All that should come back is the lines of the data below from the one containing "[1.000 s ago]" to the one containing "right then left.", inclusive, exactly as they stand.
**** RECORDS ****
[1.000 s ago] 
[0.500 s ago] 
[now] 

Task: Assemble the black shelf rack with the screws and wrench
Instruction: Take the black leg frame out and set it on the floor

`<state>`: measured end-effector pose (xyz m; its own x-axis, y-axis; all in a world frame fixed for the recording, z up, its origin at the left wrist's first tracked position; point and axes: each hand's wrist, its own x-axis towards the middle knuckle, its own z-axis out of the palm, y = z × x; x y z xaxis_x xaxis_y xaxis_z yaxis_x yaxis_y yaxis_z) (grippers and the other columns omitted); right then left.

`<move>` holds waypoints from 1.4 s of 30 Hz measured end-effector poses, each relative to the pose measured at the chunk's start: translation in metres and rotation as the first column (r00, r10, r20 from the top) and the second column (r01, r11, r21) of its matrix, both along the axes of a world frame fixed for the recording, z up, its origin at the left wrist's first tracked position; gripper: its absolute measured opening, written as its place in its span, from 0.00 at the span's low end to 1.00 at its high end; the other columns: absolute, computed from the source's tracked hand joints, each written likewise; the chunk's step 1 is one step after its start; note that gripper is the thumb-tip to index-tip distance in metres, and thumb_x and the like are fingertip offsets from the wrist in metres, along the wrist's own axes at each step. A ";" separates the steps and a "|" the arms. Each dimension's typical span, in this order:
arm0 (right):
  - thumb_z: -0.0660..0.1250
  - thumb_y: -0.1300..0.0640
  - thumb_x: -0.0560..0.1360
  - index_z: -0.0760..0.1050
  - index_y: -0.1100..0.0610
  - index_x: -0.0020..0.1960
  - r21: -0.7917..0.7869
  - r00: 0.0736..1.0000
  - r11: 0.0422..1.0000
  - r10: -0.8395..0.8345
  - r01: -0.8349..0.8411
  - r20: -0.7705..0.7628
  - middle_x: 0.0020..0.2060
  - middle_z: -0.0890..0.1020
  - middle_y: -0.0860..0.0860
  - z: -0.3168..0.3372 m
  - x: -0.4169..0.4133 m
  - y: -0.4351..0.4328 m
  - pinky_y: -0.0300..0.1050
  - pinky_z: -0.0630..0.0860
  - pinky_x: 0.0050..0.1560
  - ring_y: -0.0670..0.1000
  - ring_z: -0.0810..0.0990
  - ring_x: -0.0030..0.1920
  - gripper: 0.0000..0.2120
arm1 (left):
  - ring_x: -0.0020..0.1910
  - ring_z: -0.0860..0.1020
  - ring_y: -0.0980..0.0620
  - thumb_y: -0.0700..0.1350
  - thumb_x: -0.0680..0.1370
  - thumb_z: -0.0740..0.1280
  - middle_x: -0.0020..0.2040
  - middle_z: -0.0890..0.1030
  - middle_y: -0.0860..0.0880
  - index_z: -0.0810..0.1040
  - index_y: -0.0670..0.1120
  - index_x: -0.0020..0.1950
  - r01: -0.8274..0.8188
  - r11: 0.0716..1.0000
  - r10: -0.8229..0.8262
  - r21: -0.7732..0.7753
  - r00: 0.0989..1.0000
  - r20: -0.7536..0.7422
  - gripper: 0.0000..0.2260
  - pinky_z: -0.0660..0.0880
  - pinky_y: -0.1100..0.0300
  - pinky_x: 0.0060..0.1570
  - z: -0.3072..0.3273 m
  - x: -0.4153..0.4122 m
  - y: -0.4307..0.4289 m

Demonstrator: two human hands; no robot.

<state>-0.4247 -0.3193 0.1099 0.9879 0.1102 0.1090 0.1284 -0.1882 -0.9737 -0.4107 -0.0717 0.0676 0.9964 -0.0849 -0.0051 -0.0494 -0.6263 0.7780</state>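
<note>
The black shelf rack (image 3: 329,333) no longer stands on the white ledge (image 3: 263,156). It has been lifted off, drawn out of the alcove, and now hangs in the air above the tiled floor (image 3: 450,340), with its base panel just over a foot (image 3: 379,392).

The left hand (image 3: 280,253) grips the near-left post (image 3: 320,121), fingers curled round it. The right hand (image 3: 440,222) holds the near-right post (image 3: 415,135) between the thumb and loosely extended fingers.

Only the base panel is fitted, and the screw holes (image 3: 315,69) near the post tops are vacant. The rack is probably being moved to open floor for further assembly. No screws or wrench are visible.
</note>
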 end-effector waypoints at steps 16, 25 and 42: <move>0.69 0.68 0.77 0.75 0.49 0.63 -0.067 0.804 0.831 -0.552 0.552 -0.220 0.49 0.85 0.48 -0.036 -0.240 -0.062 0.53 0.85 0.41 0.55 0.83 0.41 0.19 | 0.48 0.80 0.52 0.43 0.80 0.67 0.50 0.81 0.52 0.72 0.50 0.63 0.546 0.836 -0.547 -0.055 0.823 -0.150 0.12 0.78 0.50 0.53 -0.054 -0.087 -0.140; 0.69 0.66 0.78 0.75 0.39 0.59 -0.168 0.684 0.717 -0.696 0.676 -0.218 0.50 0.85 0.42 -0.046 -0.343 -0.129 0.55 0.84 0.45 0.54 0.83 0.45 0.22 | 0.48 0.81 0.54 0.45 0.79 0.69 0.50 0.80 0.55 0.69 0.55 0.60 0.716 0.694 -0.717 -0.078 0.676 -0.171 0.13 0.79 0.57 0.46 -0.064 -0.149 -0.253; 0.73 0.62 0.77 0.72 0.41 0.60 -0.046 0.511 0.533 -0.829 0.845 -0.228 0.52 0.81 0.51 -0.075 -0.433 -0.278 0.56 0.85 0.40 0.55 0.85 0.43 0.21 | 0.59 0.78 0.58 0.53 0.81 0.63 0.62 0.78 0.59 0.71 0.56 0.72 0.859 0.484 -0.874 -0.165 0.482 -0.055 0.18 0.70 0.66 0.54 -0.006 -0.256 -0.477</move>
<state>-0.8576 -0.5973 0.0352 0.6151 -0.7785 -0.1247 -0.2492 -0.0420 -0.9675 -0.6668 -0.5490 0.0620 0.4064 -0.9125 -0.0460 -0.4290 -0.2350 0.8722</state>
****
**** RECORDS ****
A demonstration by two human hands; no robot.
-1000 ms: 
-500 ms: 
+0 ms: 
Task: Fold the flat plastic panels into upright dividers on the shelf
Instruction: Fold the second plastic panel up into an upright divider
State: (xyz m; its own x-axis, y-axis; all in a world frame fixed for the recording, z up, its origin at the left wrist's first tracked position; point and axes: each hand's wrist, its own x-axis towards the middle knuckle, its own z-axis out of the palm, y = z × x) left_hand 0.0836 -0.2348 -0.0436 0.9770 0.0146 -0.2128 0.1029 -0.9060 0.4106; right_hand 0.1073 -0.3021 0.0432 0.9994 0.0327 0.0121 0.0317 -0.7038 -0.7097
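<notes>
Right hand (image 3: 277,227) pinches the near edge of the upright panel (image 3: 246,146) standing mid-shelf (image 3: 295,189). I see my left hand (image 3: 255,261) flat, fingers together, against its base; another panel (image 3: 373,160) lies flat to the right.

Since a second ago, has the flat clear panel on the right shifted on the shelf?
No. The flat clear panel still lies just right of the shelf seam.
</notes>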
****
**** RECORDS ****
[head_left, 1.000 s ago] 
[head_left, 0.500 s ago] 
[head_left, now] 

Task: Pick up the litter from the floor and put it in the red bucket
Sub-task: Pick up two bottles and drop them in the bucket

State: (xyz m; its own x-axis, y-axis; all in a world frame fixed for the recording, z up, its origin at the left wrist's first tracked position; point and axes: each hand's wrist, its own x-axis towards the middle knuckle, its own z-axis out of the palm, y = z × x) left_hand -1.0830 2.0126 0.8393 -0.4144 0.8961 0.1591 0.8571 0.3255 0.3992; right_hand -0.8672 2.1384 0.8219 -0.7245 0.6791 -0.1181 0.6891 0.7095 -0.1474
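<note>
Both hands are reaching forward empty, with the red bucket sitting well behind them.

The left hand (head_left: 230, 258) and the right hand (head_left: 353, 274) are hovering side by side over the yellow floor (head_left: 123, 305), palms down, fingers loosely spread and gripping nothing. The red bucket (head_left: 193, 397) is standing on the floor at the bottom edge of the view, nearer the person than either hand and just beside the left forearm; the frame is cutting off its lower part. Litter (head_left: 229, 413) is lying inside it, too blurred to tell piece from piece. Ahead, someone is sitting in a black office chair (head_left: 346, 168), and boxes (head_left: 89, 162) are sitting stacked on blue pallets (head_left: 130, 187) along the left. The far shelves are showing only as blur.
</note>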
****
- **RESPONSE AREA**:
[1.000 s ago] 
[0.500 s ago] 
[now] 

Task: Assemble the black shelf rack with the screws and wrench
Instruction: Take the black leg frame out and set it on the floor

`<state>`: measured end-effector pose (xyz m; its own x-axis, y-axis; all in a world frame fixed for the recording, z up, its origin at the left wrist's first tracked position; point and axes: each hand's wrist, its own x-axis towards the middle knuckle, its own z-axis out of the palm, y = z × x; x y z xaxis_x xaxis_y xaxis_z yaxis_x yaxis_y yaxis_z) (grippers and the other columns omitted); right then left.

The requested output is complete.